Historia polityczna według Giertycha. W tle Lepper, Kaczyński i dyktatura

Historia polityczna według Giertycha. W tle Lepper, Kaczyński i dyktatura

Dodano: 
Roman Giertych
Roman GiertychŹródło:PAP / Rafał Guz
"Jestem przekonany, że zapewniając Kaczyńskiemu większość, po odwołaniu Leppera, odpowiadałbym za wprowadzenie faktycznej dyktatury" – pisze na swoim Facebooku Roman Giertych.

Adwokat opublikował w internecie wpis zatytułowany "Moja najtrudniejsza decyzja", w którym przypomina, że 10 lat temu rozpadła się koalicja rządowa, a on sam przestał być wicepremierem i ministrem edukacji.

"Na początku lipca 2007 roku premier Jarosław Kaczyński odwołał z funkcji wicepremiera i ministra rolnictwa Andrzeja Leppera z powodu podejrzeń CBA o przyjęcie przez Leppera kontrolowanej łapówki. Zaraz po wybuchu afery Jarosław Kaczyński zaprosił mnie na spotkanie, gdzie poinformował mnie o zarzutach do Leppera i zaproponował współpracę przy przejęciu posłów Samoobrony. Istotą tej propozycji było przyjęcie większości posłów tego ugrupowania do LPR-u, a z części najbardziej skompromitowanej stworzenie współpracującego z rządem koła" – pisze Giertych.

Dalej wyjaśnia, że na spotkaniu z Kaczyńskim zażądał dostępu do dokumentów dotyczących Leppera "świadczących o tym, że przed rozpoczęciem operacji kontrolowanego wręczenia łapówki w Ministerstwie Rolnictwa doszło do korupcji".

"Zgodnie z ustawą o CBA operacja specjalna mogła być rozpoczęta tylko wtedy, gdy istniały wiarygodne informacje o istnieniu korupcji.

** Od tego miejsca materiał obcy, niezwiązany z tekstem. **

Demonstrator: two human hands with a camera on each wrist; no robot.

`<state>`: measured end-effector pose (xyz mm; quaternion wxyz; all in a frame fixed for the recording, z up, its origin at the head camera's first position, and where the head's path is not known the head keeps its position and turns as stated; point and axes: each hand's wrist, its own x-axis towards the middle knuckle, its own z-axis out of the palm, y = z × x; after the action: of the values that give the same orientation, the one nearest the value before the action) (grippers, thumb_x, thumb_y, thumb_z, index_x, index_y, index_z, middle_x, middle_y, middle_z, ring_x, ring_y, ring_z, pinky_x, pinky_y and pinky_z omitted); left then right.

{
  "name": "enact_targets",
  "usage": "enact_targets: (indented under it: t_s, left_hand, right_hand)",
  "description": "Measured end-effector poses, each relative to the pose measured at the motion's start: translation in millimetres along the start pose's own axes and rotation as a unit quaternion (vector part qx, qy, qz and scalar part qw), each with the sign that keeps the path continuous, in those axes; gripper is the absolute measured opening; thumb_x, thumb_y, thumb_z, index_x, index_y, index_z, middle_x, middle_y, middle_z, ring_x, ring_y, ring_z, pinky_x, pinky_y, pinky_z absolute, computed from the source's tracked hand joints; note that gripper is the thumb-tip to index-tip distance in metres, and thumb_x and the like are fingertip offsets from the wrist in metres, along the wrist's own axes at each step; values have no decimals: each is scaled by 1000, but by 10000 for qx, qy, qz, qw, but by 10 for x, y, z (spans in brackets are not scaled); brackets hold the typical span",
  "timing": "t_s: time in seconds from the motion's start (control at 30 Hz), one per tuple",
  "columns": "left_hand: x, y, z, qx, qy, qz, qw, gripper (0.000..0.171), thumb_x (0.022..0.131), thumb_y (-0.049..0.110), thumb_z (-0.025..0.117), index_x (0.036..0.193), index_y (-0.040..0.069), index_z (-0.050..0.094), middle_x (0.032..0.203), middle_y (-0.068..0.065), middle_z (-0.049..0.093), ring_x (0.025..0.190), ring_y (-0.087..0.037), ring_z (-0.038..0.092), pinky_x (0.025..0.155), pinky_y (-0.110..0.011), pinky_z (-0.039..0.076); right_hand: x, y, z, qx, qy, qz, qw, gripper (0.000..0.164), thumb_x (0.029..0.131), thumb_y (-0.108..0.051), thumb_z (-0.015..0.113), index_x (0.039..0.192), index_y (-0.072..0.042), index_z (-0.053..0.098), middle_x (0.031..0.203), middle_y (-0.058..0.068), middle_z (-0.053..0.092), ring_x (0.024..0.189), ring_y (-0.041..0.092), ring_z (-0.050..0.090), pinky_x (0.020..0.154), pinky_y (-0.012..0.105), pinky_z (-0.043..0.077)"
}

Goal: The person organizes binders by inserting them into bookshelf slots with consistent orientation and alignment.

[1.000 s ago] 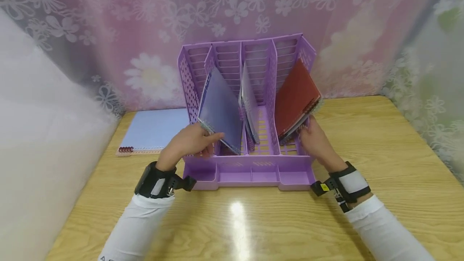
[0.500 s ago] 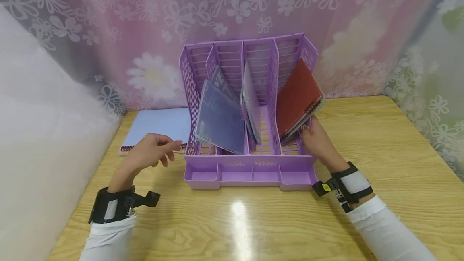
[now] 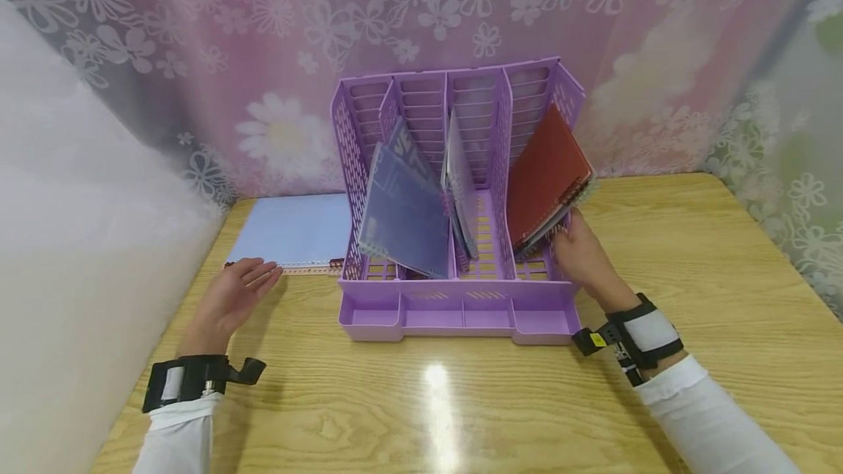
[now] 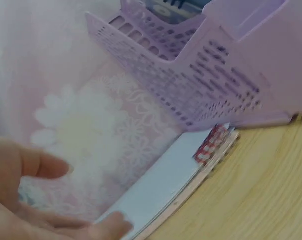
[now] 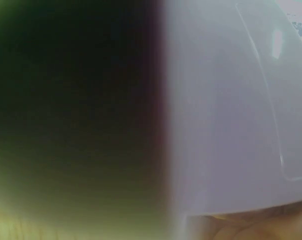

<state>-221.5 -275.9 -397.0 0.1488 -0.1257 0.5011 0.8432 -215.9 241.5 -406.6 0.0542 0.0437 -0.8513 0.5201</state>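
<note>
A purple file rack (image 3: 461,287) with upright dividers stands on the table. My left hand (image 3: 227,302) has its fingers extended at the near left corner of a light blue spiral notebook (image 3: 293,229), which lies flat at the rack's left. In the left wrist view its thumb is spread from the fingers, with nothing between them. My right hand (image 3: 582,254) grips the rack's right side wall near the front; its fingertips are mostly hidden. A dark blue notebook (image 3: 405,211) leans tilted in the rack's left part. A red spiral notebook (image 3: 549,174) leans in the rightmost slot.
Thin pale notebooks (image 3: 463,185) stand near the rack's middle divider. Shallow trays (image 3: 431,317) run along its front. Behind it hangs a flowered curtain (image 3: 283,42). The wooden table (image 3: 369,401) extends in front and to the right.
My left hand has let go of the dark blue notebook, which now leans left in the rack, and has moved left to the light blue notebook. My right hand stays at the rack.
</note>
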Motion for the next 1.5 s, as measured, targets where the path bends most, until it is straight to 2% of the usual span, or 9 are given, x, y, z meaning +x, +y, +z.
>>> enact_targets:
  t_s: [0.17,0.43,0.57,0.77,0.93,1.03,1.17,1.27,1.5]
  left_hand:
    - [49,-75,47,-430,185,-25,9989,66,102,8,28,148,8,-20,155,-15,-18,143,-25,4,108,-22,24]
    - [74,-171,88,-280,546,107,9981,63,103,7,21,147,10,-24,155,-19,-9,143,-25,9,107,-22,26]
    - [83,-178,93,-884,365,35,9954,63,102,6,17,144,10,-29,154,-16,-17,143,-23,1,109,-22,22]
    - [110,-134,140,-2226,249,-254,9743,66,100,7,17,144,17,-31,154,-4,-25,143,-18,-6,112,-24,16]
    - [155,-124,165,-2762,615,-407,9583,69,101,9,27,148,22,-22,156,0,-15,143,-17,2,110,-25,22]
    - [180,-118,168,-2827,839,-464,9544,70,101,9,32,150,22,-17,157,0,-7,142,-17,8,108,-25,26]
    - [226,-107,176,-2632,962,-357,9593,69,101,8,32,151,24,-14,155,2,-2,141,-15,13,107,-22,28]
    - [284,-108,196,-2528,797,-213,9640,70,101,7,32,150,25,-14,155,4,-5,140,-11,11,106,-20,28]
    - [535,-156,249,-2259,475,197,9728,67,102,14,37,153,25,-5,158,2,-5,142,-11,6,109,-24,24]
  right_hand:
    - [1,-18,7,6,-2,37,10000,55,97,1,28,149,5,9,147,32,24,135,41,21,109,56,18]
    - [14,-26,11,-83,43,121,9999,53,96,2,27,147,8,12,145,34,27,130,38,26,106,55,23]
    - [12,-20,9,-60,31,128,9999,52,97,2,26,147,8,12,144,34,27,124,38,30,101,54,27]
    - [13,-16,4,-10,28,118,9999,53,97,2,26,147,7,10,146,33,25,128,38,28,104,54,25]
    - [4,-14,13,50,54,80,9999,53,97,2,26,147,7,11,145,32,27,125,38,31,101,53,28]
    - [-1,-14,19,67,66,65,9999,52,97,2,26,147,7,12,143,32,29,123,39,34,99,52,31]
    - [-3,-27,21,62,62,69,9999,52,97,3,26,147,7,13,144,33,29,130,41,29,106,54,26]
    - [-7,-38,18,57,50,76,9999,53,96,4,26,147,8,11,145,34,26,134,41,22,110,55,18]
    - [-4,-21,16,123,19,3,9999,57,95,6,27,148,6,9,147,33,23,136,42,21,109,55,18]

Nie wolno było podżegać do korupcji. Przedstawienie takich dokumentów obiecał mi w rozmowie premier. Po kilku dniach, gdy nie otrzymałem tych dokumentów stało się jasne, że operacja CBA była po prostu formą likwidacji konkurenta PiS i nie miała nic wspólnego z walką z korupcją" – przekonuje mecenas.

Giertych pisze, że potem wysłał list do prezydenta Lecha Kaczyńskiego i zażądał odwołania Mariusz Kamińskiego z funkcji szefa CBA. Według niego pismo było "wypowiedzeniem wojny".

"Wówczas nastąpił okres kilku tygodni, w których przez różnych współpracowników J.Kaczyńskiego, a później przez niego samego byłem przekonywany do powrotu do współpracy. Obiecywano mi, że razem z braćmi Kaczyńskimi będę rządził Polską i że żadna decyzja nie zapadnie beze mnie. Jak mi powiedziano, helikopter czekał na mnie w każdej chwili, aby zawieźć mnie na rozmowy z braćmi na Hel" – pisze były wicepremier.

Przekonuje, że wtedy podjął najtrudniejszą decyzję w swoim życiu. "Zdecydowałem się na samobójczy z punktu widzenia interesów mojego ugrupowania krok tj. wojnę z PiS. Spotkałem się z liderami PO i umówiliśmy się, że stworzymy nowy rząd, chyba że PiS zgodzi się na przyspieszone wybory. Jak wiemy po tej rozmowie D. Tusk pojechał do Lecha Kaczyńskiego i de facto zmusił go do wyborów" – wspomina Giertych.

"Rozpisanie wyborów oznaczało koniec formacji, której przewodziłem, ale oznaczało też koniec ówczesnych rządów PiS. Jestem przekonany, że zapewniając Kaczyńskiemu większość, po odwołaniu Leppera, odpowiadałbym za wprowadzenie faktycznej dyktatury. J. Kaczyński posiadał wówczas przewagę, której teraz nie ma: absolutnie powolnego prezydenta - brata. Nie byłoby okresu 8 lat PO i PSL i być może PiS rządziłby nieprzerwanie do dzisiaj, w formule zbliżonej do białoruskiej" – przekonuje.

Mecenas uważa, że decyzja, którą wówczas podjął, była słuszna. "Dała ona Polsce 8 lat rozwoju bez niszczenia struktur demokratycznego państwa. Mam nadzieję, że już dzisiaj polska demokracja na tyle się wzmocniła, że niemożliwe jest aby wprowadzić nam dyktaturę. I dlatego uważam, że było warto" – podsumowuje Giertych.